§ **PROBLEM REQUIREMENTS**: Nothing should appear in the answer except the lines below from the line containing "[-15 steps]" through the line containing "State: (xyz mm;", copied exactly, with pictures left out.

##### RECORDS #####

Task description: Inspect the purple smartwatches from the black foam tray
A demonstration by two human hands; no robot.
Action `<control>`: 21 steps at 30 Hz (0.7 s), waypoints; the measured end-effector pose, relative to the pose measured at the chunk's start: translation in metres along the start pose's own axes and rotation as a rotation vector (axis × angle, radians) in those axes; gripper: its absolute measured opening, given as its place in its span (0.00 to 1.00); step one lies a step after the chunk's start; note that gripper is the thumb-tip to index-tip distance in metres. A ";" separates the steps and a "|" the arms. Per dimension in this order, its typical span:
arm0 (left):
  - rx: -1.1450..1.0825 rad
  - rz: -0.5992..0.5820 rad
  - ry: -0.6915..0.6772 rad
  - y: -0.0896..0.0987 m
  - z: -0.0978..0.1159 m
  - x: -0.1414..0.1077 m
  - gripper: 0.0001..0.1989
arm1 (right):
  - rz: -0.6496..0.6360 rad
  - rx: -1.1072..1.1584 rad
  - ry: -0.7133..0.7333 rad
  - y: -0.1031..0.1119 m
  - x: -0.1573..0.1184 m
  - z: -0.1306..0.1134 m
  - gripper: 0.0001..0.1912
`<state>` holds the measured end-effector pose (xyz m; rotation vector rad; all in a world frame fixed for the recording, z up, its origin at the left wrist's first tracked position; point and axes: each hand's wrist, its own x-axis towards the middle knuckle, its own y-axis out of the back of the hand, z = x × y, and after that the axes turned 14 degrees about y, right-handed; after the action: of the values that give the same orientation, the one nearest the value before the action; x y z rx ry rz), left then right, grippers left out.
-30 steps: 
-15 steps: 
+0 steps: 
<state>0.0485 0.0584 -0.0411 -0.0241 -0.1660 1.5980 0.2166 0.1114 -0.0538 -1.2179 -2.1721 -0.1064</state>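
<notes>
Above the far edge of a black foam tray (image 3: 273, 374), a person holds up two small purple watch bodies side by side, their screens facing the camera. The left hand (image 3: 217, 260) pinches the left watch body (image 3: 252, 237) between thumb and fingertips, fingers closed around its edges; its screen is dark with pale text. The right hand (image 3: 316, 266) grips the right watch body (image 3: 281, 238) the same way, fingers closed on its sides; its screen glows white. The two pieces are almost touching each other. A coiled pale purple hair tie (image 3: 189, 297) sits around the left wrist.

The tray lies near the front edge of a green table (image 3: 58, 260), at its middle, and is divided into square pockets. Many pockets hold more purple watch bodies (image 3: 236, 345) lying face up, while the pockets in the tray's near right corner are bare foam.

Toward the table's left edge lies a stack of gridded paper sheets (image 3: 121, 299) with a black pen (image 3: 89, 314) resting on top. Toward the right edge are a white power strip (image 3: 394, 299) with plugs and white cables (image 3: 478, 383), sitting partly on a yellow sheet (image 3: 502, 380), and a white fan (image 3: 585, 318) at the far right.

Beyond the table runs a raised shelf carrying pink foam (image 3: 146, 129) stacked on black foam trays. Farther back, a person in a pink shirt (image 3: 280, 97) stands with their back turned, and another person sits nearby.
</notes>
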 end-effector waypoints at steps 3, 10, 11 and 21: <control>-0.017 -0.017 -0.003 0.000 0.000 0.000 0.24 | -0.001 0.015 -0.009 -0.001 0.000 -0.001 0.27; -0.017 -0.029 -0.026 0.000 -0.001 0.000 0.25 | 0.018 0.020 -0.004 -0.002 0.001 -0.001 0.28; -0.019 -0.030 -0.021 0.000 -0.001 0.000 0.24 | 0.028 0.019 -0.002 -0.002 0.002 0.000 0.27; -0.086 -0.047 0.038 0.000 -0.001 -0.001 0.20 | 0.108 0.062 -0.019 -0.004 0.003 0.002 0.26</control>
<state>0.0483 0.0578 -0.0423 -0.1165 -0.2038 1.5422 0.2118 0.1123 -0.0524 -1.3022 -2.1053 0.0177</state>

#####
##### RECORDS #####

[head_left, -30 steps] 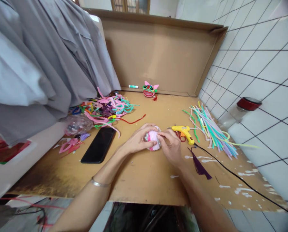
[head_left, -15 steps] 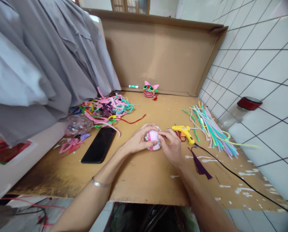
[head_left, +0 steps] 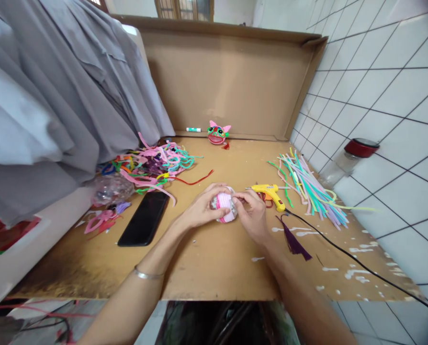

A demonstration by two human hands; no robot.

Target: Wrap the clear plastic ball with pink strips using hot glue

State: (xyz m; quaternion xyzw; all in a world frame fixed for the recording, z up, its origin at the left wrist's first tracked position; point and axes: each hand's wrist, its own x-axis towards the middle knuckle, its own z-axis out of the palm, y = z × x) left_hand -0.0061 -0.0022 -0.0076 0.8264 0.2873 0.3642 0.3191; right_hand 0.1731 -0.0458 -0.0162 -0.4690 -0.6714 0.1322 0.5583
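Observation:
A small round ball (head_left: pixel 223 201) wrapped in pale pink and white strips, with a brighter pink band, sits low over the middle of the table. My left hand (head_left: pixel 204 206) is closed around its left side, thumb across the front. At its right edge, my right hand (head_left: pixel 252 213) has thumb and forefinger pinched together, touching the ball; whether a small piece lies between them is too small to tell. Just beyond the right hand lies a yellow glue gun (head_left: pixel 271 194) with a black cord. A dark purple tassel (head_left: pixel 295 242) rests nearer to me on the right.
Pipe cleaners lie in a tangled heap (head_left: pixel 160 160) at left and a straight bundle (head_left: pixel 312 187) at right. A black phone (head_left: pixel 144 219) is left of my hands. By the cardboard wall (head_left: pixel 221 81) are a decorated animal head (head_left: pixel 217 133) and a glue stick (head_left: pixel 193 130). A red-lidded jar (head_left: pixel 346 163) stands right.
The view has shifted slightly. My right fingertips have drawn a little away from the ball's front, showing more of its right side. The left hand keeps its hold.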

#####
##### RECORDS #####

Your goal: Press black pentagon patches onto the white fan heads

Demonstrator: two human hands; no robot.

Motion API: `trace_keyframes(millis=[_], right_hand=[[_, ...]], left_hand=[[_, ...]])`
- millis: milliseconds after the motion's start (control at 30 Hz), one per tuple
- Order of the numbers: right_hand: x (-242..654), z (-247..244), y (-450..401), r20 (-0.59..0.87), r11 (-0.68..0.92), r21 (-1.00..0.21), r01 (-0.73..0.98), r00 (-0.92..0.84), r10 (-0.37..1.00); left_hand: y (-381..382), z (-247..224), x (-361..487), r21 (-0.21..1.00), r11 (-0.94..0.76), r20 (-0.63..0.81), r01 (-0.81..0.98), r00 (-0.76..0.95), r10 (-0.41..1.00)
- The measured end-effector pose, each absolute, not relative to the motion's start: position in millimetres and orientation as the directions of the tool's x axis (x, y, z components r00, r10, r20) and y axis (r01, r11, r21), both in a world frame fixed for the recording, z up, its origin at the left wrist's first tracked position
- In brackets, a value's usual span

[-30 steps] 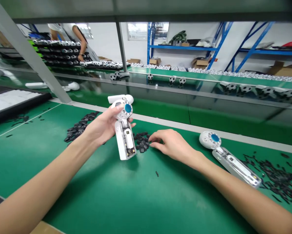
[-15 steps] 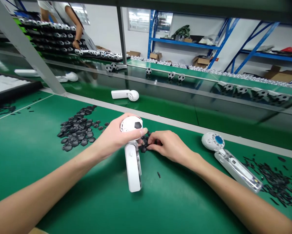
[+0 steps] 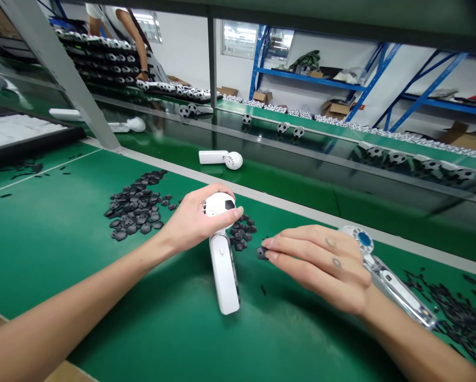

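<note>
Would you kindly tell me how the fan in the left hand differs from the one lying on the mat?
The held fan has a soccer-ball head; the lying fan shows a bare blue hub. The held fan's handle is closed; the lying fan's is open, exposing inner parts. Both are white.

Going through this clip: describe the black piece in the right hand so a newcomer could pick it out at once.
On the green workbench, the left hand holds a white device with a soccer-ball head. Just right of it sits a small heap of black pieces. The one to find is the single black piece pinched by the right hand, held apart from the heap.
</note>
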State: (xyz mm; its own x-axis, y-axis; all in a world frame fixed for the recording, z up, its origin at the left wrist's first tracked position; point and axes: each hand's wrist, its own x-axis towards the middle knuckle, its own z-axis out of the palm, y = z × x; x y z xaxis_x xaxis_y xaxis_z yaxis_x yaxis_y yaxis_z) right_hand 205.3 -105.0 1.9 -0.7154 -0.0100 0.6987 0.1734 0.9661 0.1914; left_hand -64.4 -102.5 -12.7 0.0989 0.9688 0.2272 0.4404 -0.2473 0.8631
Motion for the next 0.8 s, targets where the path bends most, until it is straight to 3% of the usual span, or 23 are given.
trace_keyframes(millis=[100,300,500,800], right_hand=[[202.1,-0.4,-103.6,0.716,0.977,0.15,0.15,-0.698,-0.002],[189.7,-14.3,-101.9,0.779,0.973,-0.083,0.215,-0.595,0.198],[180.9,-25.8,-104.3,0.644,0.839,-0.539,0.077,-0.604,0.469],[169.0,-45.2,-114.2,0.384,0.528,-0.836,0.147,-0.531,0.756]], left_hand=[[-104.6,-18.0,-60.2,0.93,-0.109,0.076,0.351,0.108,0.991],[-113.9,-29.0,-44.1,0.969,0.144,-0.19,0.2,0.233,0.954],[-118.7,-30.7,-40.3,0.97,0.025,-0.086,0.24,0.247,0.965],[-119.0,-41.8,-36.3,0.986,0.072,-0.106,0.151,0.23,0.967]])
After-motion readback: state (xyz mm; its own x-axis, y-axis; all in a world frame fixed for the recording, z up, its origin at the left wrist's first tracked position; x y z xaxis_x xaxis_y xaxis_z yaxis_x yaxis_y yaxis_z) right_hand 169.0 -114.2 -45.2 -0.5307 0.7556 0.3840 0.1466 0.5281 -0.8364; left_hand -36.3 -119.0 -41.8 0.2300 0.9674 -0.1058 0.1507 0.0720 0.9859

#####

§ **RESPONSE TO THE TASK**:
[-15 steps] 
[+0 steps] 

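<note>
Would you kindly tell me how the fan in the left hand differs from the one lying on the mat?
The held fan has a soccer-ball head; the lying fan shows a bare blue hub. The held fan's handle is closed; the lying fan's is open, exposing inner parts. Both are white.

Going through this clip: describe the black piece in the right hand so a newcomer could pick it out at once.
On the green workbench, the left hand holds a white device with a soccer-ball head. Just right of it sits a small heap of black pieces. The one to find is the single black piece pinched by the right hand, held apart from the heap.
</note>
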State: (xyz mm; its own x-axis, y-axis; all in a world frame fixed for the recording, z up, its origin at the left wrist's first tracked position; point and axes: each hand's wrist, its own x-axis towards the middle knuckle, its own z-axis out of the palm, y = z × x; x y z xaxis_x xaxis_y xaxis_z yaxis_x yaxis_y yaxis_z) right_hand 205.3 -105.0 1.9 -0.7154 -0.0100 0.6987 0.1734 0.9661 0.1914; left_hand -64.4 -102.5 -12.7 0.0989 0.9688 0.2272 0.4404 -0.2473 0.8631

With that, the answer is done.